Lord Strathy was bent forward, hand to his chest, flanked by the two young women.
‘We need an ambulance!’ Issy yelped.
‘I’ll be all right,’ he told her, his free hand patting the back of hers. ‘Just need a bit of air.’
‘You’re going to the hospital,’ she said, her tone firm. Then, to Patricia Coleridge: ‘How could you let them do this, Patsy? How could you?’
The look Coleridge cast towards Clarke and Fox left them in no doubt that she would find a way to deflect the blame onto them if she possibly could.
Graham Sutherland had appeared in the doorway, other officers and support staff vying for a better view of the drama. When he locked eyes with Clarke, she managed nothing more than a lifting of one eyebrow. He’d told her once that he found it charming, though she rather doubted its power over him right this second.
When Creasey’s text arrived, she went downstairs to greet him. He had parked somewhere by Leith Links and was walking along Queen Charlotte Street towards her.

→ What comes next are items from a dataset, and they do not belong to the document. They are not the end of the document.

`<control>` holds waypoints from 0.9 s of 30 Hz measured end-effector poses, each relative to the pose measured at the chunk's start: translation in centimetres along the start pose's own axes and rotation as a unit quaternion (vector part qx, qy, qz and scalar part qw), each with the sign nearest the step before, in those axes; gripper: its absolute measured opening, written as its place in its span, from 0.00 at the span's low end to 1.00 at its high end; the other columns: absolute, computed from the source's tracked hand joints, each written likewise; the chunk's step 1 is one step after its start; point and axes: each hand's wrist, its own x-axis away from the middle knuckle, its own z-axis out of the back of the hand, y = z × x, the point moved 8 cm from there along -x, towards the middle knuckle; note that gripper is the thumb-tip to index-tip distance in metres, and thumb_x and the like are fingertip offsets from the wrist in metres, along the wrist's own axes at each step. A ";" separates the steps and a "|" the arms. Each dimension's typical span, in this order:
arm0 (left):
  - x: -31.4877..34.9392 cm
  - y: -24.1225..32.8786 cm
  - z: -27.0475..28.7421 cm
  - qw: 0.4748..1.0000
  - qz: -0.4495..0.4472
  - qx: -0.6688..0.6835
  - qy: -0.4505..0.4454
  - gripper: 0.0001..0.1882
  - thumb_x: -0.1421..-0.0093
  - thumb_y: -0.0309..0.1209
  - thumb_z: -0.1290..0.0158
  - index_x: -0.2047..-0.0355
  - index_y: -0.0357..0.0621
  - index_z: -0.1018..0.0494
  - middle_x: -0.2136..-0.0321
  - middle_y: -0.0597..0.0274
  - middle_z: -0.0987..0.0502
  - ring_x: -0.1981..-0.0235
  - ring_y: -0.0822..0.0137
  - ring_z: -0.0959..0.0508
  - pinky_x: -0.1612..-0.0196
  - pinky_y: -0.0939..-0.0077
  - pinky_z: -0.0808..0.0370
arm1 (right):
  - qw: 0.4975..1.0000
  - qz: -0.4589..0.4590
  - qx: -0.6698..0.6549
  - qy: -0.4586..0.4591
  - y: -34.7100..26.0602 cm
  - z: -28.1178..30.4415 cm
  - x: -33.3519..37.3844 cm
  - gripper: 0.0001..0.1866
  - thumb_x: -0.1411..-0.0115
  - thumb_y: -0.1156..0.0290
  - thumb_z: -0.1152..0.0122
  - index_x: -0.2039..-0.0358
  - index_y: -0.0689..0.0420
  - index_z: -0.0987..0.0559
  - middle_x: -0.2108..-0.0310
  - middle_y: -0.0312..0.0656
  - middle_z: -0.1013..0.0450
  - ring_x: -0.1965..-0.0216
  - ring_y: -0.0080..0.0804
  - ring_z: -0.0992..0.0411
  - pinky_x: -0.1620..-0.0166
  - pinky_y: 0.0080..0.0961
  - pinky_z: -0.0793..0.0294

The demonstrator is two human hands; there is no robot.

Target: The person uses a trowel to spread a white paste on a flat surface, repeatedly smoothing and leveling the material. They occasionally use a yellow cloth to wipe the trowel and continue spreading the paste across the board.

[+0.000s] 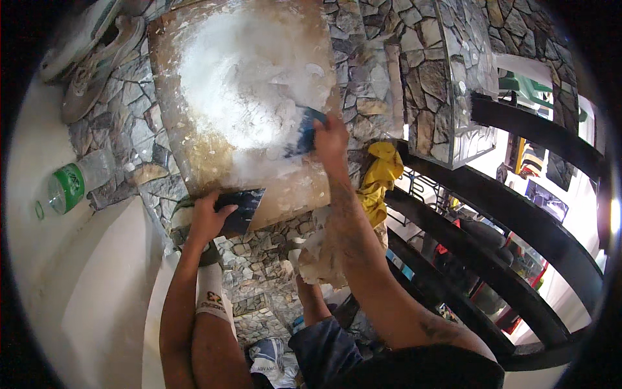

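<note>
A heap of white powder [227, 71] covers much of a brown wooden board [291, 194]. My right hand [332, 144] grips a dark blue flat scraper [306, 133], smeared with white, at the powder's right edge. My left hand [208, 217] holds a second dark flat scraper [245, 206] by its left side, over the board's near left corner. The thumb lies across its face, and the other fingers are mostly hidden behind it.
A clear plastic bottle with a green label [68, 188] and a shoe [94, 78] lie to the left. Yellow cloth [379, 175] hangs beside my right forearm. Dark railing bars [492, 227] run along the right, and stone-patterned flooring [259, 259] surrounds the board.
</note>
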 end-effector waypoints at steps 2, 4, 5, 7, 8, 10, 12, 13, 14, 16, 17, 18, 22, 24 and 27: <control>0.2 -0.3 0.4 1.000 0.018 0.010 0.002 0.22 0.55 0.35 0.38 0.63 0.34 0.28 0.73 0.45 0.25 0.71 0.51 0.24 0.67 0.64 0.29 | 0.998 -0.013 0.012 -0.054 -3.3 -2.4 -0.8 0.12 0.51 0.69 0.40 0.66 0.61 0.24 0.73 0.54 0.27 0.69 0.50 0.28 0.66 0.39 0.31; 1.9 -5.0 1.1 0.999 0.027 0.026 0.037 0.22 0.55 0.36 0.38 0.62 0.34 0.28 0.73 0.45 0.25 0.70 0.51 0.24 0.66 0.64 0.29 | 0.992 -0.021 -0.003 -0.121 -9.0 -4.3 -0.6 0.11 0.51 0.70 0.41 0.67 0.60 0.24 0.74 0.54 0.27 0.71 0.50 0.28 0.68 0.38 0.31; 1.8 -6.4 0.4 0.996 0.012 0.073 0.052 0.23 0.55 0.36 0.38 0.62 0.34 0.28 0.72 0.45 0.25 0.70 0.52 0.24 0.66 0.64 0.29 | 0.990 0.013 -0.012 -0.139 -10.6 -3.4 -1.0 0.10 0.50 0.70 0.41 0.69 0.60 0.25 0.75 0.54 0.27 0.74 0.50 0.28 0.69 0.38 0.31; 1.5 -3.9 0.1 0.998 0.020 0.023 0.062 0.24 0.55 0.37 0.38 0.61 0.35 0.28 0.70 0.45 0.25 0.68 0.52 0.25 0.64 0.64 0.30 | 0.982 0.104 0.028 -0.152 -12.6 -1.3 -1.4 0.06 0.52 0.74 0.44 0.71 0.60 0.25 0.78 0.51 0.28 0.78 0.50 0.29 0.72 0.38 0.29; 1.3 -1.9 0.5 0.996 0.024 -0.030 0.074 0.24 0.54 0.37 0.38 0.60 0.35 0.28 0.68 0.44 0.25 0.65 0.52 0.25 0.63 0.64 0.30 | 0.982 0.106 0.032 -0.150 -12.5 -0.4 -1.3 0.06 0.52 0.74 0.44 0.71 0.60 0.25 0.78 0.51 0.28 0.78 0.50 0.29 0.72 0.38 0.29; 1.1 -1.3 1.2 0.995 0.095 0.001 0.009 0.29 0.53 0.43 0.40 0.56 0.36 0.31 0.60 0.44 0.29 0.59 0.52 0.29 0.56 0.63 0.33 | 0.951 0.238 0.086 -0.177 -14.7 -0.5 0.4 0.07 0.49 0.74 0.45 0.69 0.61 0.24 0.73 0.51 0.26 0.73 0.48 0.27 0.69 0.37 0.28; 1.6 -2.4 0.0 0.984 0.162 0.037 -0.060 0.34 0.51 0.48 0.42 0.51 0.36 0.34 0.53 0.43 0.32 0.52 0.52 0.32 0.49 0.63 0.35 | 0.935 0.276 0.087 -0.206 -15.2 -1.4 1.8 0.07 0.49 0.74 0.47 0.69 0.60 0.24 0.73 0.50 0.27 0.73 0.48 0.27 0.67 0.38 0.27; 1.8 -3.0 0.5 0.989 0.144 0.006 -0.014 0.31 0.53 0.44 0.40 0.54 0.37 0.32 0.58 0.44 0.30 0.56 0.51 0.30 0.54 0.63 0.33 | 0.923 0.310 0.097 -0.209 -16.0 -1.8 2.2 0.07 0.49 0.74 0.47 0.69 0.59 0.24 0.74 0.50 0.27 0.72 0.47 0.27 0.67 0.38 0.27; 1.9 -3.2 1.0 0.992 0.124 -0.023 0.031 0.28 0.55 0.39 0.37 0.56 0.37 0.30 0.62 0.44 0.27 0.60 0.51 0.28 0.59 0.64 0.31 | 0.909 0.342 0.110 -0.209 -16.8 -1.9 2.3 0.07 0.50 0.73 0.46 0.69 0.58 0.24 0.75 0.49 0.27 0.72 0.46 0.27 0.67 0.38 0.27; 2.1 -3.8 1.1 0.993 0.096 -0.034 0.055 0.28 0.55 0.40 0.37 0.57 0.37 0.30 0.63 0.45 0.27 0.60 0.51 0.29 0.59 0.64 0.31 | 0.912 0.325 0.126 -0.214 -17.5 -1.0 -0.3 0.07 0.49 0.73 0.46 0.68 0.58 0.24 0.74 0.49 0.27 0.71 0.45 0.27 0.67 0.38 0.27; 2.1 -3.5 1.3 0.995 0.064 -0.041 0.071 0.29 0.56 0.40 0.36 0.57 0.36 0.30 0.63 0.45 0.27 0.59 0.52 0.29 0.59 0.64 0.31 | 0.915 0.303 0.150 -0.219 -17.4 -0.4 -2.1 0.08 0.49 0.73 0.46 0.68 0.58 0.24 0.73 0.49 0.27 0.70 0.44 0.26 0.67 0.37 0.28; 1.9 -3.1 1.3 0.995 0.062 -0.039 0.071 0.29 0.56 0.40 0.36 0.57 0.36 0.30 0.63 0.45 0.27 0.59 0.52 0.29 0.59 0.64 0.31 | 0.927 0.256 0.159 -0.222 -16.5 -0.2 -4.1 0.08 0.49 0.72 0.45 0.67 0.58 0.24 0.73 0.50 0.26 0.69 0.43 0.26 0.67 0.36 0.28; 1.6 -3.2 0.9 0.996 0.072 -0.009 0.049 0.29 0.56 0.41 0.36 0.58 0.36 0.30 0.64 0.45 0.27 0.61 0.51 0.28 0.59 0.62 0.31 | 0.955 0.220 0.101 -0.169 -12.2 -1.4 -11.7 0.11 0.49 0.70 0.42 0.65 0.58 0.23 0.72 0.51 0.26 0.69 0.43 0.26 0.67 0.33 0.28; 1.2 -2.9 0.6 0.997 0.042 -0.019 0.067 0.28 0.57 0.41 0.36 0.59 0.36 0.30 0.66 0.45 0.26 0.63 0.50 0.27 0.60 0.62 0.31 | 0.962 0.119 -0.092 -0.227 -8.4 -2.9 -15.0 0.11 0.52 0.67 0.39 0.67 0.56 0.22 0.72 0.49 0.26 0.68 0.45 0.26 0.64 0.38 0.29; 1.2 -3.1 0.9 0.997 0.038 -0.005 0.067 0.27 0.56 0.39 0.37 0.60 0.35 0.30 0.68 0.46 0.26 0.65 0.50 0.27 0.61 0.62 0.31 | 0.978 0.117 0.025 -0.169 -7.5 -4.4 -16.8 0.11 0.53 0.67 0.39 0.70 0.58 0.22 0.73 0.49 0.26 0.68 0.44 0.26 0.63 0.37 0.29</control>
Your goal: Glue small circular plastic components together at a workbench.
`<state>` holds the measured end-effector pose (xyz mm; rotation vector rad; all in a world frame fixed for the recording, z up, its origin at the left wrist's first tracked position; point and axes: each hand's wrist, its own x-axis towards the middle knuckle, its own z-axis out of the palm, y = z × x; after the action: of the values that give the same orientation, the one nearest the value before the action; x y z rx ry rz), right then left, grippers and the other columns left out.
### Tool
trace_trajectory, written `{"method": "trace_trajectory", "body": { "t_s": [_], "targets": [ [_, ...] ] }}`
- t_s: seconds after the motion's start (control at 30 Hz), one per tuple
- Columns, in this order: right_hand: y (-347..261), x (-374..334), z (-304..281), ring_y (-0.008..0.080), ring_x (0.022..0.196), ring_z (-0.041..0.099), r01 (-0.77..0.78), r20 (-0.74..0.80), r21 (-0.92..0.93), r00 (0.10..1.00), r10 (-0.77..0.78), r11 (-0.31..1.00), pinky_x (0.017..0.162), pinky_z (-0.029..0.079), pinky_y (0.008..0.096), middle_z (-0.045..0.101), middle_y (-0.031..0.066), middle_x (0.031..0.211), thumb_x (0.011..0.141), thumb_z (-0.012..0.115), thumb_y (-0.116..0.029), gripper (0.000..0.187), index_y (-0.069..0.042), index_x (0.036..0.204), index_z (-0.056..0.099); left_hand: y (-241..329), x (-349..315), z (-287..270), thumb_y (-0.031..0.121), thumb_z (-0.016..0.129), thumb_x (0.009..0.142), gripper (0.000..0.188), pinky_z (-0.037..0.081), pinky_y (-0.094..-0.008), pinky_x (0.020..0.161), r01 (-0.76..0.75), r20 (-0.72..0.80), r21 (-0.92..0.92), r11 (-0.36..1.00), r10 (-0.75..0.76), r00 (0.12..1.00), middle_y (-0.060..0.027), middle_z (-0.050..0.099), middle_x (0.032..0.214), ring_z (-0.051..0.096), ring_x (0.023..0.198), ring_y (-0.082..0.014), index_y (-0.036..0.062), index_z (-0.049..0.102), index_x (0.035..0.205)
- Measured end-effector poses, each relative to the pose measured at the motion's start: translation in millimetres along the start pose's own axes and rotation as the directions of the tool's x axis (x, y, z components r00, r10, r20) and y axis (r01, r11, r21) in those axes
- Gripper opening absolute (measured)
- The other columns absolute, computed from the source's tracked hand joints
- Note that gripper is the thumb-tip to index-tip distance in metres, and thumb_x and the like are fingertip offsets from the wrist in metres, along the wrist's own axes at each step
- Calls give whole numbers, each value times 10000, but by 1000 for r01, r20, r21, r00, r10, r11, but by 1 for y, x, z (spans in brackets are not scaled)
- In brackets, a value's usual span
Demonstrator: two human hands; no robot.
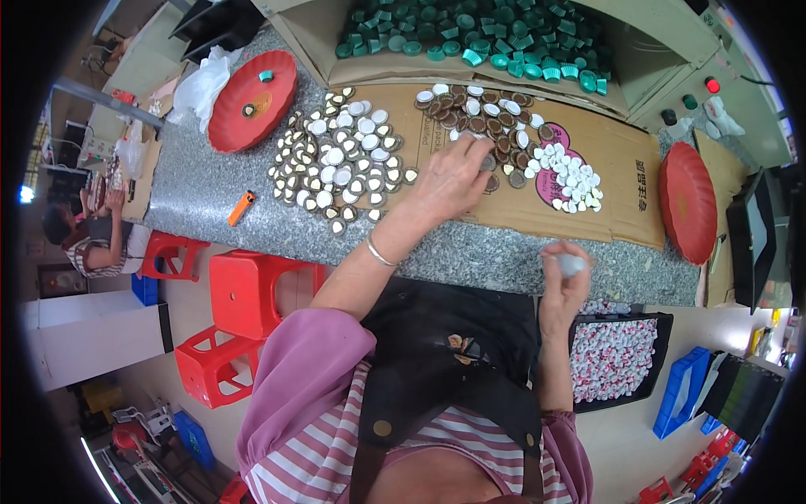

‘DI Clarke?’ he guessed, waving a hand.
‘How was the drive?’
‘About what you’d imagine.’ He was making to pass her and enter the police station, but froze when he saw the look on her face. ‘You let him go?’
‘He was rushed to hospital. Chest pains.’
‘Faking it?’
‘I don’t think so.’
‘Shit.’ He angled his head heavenwards. ‘Did he tell you anything useful?’
‘Not especially.’
‘The interview was taped, though?’
‘Afraid not.’
He lowered his head to gaze at her. ‘Really?’
‘We were trying to keep it casual.’
‘How far is the hospital?’
‘They won’t let you see him.’
‘I need to try.’
‘You don’t want a coffee or anything first?’ Clarke watched as he shook his head. ‘We’ll take my car, then. You could probably do with a break.’
‘I could definitely do with a break — my hope was, Lord Strathy might be it...’
Clarke texted Fox to let him know the score while she led Creasey to her Vauxhall Astra. They drove in silence for the first few minutes, Creasey leaning back into the headrest.
‘The A9 hasn’t improved then?’ she commented. ‘Still, must be nice to get away from John for a bit.’
Creasey snorted. ‘He’s a piece of work, as they say.’
‘Not many things I’ve not heard him called. Good detective, though; never gives a case a minute’s rest.’ She paused. ‘You think Samantha did it?’
‘Her or her lover — that would be the standard scenario.’
‘So those are your chief suspects?’
‘Everyone but John Rebus thinks so. He’s got half a dozen conspiracy theories lined up.’ He half turned in his seat so he was facing her. ‘Smoke and mirrors most likely.’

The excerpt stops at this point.